Fazendo aumentar as especulações da oposição sobre um ação coordenada entre a Casa Branca e o Serviço Postal, Trump disse na semana passada que se opõe ao financiamento emergencial para a agência por causa dos esforços dos democratas em expandir a votação por correspondência - eles querem que o Executivo entre com US$ 25 bilhões para fortalecer o Serviço Postal.
“O presidente declarou explicitamente sua intenção de manipular os Correios para negar aos eleitores aptos o acesso à cédula em busca de sua própria reeleição”, escreveram os democratas em uma declaração conjunta divulgada neste domingo (16).

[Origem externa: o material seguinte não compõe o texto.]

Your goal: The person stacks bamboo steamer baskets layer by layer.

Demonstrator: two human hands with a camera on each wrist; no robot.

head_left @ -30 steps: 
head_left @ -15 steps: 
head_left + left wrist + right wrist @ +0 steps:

Eles ainda disseram que DeJoy é um “mega doador” da campanha de Trump e que ele "agiu como cúmplice na campanha do presidente para trapacear na eleição", lançando "novas mudanças operacionais abrangentes que degradam os padrões de entrega e atrasam as entregas de correspondência". Por isso os democratas querem que DeJoy testemunhe diante o Congresso.
Pelosi também convocou sessão extraordinária da Câmara - que está em recesso neste mês de agosto - para discutir a elaboração de um projeto de lei proibindo o Serviço Postal do país de realizar mudanças operacionais neste ano.
Afinal, votação universal por correio é necessária?
O candidato democrata Joe Biden afirmou recentemente que a votação por correspondência é a única forma de garantir uma eleição segura em meio à pandemia de Covid-19. Contudo, Anthony Fauci, diretor do Instituto Nacional de Alergia e Doenças Infecciosas e uma das lideranças em saúde mais respeitadas dos EUA, afirmou que “não há razão” pela qual os americanos não possam votar presencialmente nas eleições de 3 de novembro, contanto que sigam as regras de distanciamento e uso de máscaras.
“Se você vai e usa uma máscara, se observa o distanciamento físico e não há uma situação de aglomeração, não há razão para que [as pessoas] não sejam capazes de fazer isso”, disse Fauci à ABC News, citando o exemplo de como os supermercados vem funcionando desde que a pandemia começou.